● TASK TO COMPLETE
Copy out the entries below exactly as they stand, but only from the line containing "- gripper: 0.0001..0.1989" through the line containing "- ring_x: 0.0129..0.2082".

● DATASET

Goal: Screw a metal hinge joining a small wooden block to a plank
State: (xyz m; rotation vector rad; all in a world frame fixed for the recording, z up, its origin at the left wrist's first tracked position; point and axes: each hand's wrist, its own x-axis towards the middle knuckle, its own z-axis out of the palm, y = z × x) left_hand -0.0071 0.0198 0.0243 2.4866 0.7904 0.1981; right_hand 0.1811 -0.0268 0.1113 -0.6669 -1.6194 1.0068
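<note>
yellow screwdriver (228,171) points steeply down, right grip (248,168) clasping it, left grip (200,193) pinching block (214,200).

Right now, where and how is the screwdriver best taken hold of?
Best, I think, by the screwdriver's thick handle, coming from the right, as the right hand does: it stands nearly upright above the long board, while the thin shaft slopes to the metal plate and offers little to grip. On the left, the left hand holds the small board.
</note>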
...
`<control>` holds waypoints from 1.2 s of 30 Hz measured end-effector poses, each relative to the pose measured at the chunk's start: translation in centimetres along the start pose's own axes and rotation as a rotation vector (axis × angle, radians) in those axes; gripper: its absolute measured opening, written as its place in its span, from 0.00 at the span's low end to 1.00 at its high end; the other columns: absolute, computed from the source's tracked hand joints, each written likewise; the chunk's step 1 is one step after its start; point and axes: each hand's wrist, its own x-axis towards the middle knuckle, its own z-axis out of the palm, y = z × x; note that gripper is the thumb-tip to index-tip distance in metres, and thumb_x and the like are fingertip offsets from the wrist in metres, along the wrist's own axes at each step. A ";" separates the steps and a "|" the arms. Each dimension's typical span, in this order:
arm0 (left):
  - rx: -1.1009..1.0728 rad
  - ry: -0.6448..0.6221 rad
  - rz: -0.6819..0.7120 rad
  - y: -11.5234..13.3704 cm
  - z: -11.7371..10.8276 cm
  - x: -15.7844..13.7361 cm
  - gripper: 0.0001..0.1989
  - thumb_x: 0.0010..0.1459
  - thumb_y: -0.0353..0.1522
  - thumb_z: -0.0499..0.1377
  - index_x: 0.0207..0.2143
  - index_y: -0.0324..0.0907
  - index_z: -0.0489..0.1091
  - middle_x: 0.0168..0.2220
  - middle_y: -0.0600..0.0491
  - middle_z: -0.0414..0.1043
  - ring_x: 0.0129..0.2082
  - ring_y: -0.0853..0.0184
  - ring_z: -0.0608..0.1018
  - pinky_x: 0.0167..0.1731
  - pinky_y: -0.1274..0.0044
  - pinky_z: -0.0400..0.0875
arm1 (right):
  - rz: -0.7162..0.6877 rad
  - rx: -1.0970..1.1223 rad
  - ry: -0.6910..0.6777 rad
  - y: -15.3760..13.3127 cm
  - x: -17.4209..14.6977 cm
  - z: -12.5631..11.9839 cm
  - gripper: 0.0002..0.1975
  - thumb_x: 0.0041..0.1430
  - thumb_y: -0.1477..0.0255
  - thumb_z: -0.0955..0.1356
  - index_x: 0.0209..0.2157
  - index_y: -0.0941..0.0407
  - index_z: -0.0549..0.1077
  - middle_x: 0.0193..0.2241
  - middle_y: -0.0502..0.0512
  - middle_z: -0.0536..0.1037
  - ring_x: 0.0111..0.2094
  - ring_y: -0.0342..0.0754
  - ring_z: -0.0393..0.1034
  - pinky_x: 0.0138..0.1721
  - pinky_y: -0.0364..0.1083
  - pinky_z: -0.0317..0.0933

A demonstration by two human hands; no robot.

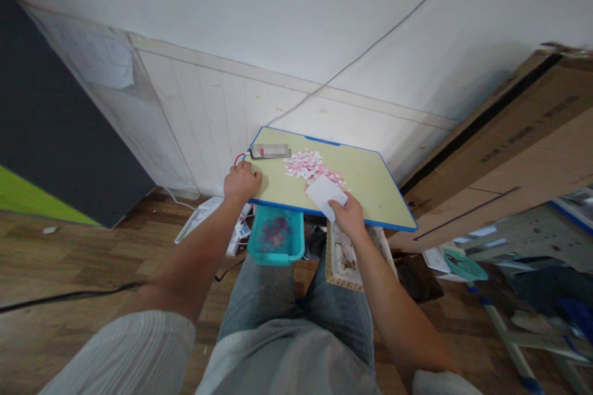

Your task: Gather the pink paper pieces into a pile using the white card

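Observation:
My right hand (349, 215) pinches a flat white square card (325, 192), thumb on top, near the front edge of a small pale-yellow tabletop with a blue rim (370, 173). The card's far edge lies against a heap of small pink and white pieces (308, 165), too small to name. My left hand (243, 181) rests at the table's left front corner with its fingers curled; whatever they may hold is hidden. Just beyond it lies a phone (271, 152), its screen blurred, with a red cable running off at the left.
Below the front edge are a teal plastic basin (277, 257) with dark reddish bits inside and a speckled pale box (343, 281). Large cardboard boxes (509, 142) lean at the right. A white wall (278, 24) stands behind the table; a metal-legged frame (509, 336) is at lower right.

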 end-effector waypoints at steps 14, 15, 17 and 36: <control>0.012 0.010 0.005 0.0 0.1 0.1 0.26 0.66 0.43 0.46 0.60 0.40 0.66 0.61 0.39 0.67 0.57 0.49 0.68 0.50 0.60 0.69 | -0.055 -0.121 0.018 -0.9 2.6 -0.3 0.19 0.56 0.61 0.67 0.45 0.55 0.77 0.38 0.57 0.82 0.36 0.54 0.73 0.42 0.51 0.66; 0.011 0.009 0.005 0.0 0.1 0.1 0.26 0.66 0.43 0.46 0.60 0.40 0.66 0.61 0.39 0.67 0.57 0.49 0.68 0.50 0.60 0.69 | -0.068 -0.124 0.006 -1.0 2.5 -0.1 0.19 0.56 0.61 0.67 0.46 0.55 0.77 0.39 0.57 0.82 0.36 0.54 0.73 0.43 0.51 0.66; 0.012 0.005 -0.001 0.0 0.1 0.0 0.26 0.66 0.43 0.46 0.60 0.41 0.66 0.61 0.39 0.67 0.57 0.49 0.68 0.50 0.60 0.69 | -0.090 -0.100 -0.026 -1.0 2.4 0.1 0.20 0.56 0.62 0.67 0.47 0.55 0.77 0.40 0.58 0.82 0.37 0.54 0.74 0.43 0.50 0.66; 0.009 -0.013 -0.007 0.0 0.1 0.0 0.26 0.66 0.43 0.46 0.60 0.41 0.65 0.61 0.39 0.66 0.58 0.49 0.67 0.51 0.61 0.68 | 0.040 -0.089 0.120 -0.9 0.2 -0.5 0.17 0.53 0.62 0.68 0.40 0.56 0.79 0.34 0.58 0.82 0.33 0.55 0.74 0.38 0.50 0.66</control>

● SOLUTION TO THE PROBLEM
  - gripper: 0.0001..0.1989
  - thumb_x: 0.0010..0.1459
  - thumb_y: -0.0353..0.1522
  - thumb_z: -0.0499..0.1377
  - index_x: 0.0207..0.2143
  - index_y: -0.0324..0.0907
  - index_z: -0.0489..0.1091
  - middle_x: 0.0168..0.2220
  - middle_y: -0.0600..0.0491
  - middle_z: -0.0414..0.1043
  - ring_x: 0.0129..0.2082

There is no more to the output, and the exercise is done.